Cash-waving land speculators from near and far who descended upon north Utah County on the heels of Micron Technology Inc.'s announcement last month aren't finding many takers.

Property owners apparently don't want to sell - yet."There's a lot of money trying to do deals, but not a lot of deals being done," said Kevin Call, vice president of the Utah County Board of Realtors. "If they can get $30,000 an acre today, they can get $40,000 an acre a year from now."

Much of the interest has come from out-of-state investors.

North Utah Valley has been abuzz with real estate talk since Micron publicized plans to build a $1.3 billion computer memory chip production plant along U-92 between I-15 and Highland. The plant will employ 3,500 in the next three to four years. Economists expect thousands of people to flock to the area.

"Many of the closer landowners will begin to feel that the value of their raw ground now has a new glit-ter," said C.J. Jones, president of the Utah Valley Homebuilders Association.

Even so, people seem content to wait until that glitter becomes a fine luster, making the land more desirable. Lloyd Brooks, of Century 21-All Pros Realty in American Fork, said some owners have recently pulled their property off the market.

Those still wanting to sell might be asking too much too soon.
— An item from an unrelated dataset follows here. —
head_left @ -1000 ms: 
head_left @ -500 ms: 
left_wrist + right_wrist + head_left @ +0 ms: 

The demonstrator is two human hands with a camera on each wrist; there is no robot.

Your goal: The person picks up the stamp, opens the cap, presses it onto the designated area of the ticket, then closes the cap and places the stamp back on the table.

"A few people have quoted prices to me that are somewhat unrealistic," Brooks said. "Most people's expectations are a little higher than reality."

Some homeowners marked the price of their houses up $10,000 overnight.

Will Jones, owner of Pine Valley Realty, said Micron's announcement has not affected housing prices. But it did spur undecided new homebuyers to tie up building lots before prices go up.

"We're seeing some fence sitters jumping off onto the buy side," said Brent Skidmore, an Olympus Bank residential loan officer.

Pine Valley Realty sold 68 lots in two subdivisions within two weeks. Jones said that's 15 times more than it typically sells in that period. "It was almost a panic," he said.

And housing contractors are lining up to get a piece of the action. "We have developers coming in one right after another," said John Newman, Highland city manager. That's not unusual for the rapidly growing bedroom community, but "Micron kind of accelerated it a bit," he said.

Realtors agree that prices for raw land and housing will escalate in the next five years because of Micron and the spin-off businesses and residents it will attract.

"I think the big push is still down the road, at least for my industry," Skidmore said.

Dan Roberts, a Provo financial consultant, said he expects tens of millions of dollars in property to change hands in the next year, including thousands of acres of family owned farmland. He said sellers should protect themselves from heavy capital gains taxes by setting up wealth accumulation trusts.

Tax-exempt trusts exist under a different set of rules, allowing the trust to liquidate assets without paying taxes. Trusts also provide lifetime income to the seller.

"We'll see many, many, many millions paid to taxes because people don't know," he said.